**Assignment:**
Go through the listing below and say how many lines contain "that"; write nothing but the number.

**Data:**
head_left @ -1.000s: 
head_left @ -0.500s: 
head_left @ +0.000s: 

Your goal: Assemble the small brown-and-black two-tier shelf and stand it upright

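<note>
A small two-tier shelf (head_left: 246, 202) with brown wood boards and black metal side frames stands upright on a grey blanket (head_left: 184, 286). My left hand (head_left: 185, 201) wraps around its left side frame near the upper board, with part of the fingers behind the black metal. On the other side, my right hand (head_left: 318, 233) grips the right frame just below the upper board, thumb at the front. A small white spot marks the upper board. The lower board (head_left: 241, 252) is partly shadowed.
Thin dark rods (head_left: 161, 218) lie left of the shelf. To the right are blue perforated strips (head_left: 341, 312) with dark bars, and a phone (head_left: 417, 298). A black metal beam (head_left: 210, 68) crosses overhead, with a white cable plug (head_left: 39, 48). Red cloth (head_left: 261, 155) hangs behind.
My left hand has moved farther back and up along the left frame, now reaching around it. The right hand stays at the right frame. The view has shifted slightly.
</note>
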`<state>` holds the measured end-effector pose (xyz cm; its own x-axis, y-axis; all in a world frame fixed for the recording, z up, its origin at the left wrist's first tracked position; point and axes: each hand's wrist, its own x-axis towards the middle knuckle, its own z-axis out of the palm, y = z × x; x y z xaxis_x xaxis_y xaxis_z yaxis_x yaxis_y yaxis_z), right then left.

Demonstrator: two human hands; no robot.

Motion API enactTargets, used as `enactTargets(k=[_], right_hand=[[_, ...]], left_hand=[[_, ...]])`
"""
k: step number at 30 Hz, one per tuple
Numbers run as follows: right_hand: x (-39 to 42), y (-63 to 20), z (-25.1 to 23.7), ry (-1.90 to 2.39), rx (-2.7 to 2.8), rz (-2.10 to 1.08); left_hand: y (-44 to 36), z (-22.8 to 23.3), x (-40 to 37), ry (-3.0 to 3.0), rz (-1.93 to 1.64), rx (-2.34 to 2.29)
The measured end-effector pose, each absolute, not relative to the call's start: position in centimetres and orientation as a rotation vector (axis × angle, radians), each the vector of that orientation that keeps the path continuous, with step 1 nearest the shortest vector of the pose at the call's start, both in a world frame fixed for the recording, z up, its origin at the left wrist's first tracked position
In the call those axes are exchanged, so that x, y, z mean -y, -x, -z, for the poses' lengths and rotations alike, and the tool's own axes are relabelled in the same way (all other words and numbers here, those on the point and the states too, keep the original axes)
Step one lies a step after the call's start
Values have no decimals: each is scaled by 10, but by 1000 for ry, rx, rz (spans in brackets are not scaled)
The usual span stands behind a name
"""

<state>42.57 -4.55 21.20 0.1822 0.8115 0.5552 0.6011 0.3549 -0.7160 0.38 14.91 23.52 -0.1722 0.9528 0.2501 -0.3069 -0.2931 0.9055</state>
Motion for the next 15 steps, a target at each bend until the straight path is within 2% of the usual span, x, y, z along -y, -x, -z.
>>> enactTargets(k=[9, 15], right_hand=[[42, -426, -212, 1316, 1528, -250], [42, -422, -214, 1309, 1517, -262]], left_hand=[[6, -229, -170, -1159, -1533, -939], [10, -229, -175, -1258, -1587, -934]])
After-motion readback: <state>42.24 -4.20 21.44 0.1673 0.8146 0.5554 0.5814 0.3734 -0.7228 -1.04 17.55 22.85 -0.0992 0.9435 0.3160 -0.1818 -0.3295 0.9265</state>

**Written reply:**
2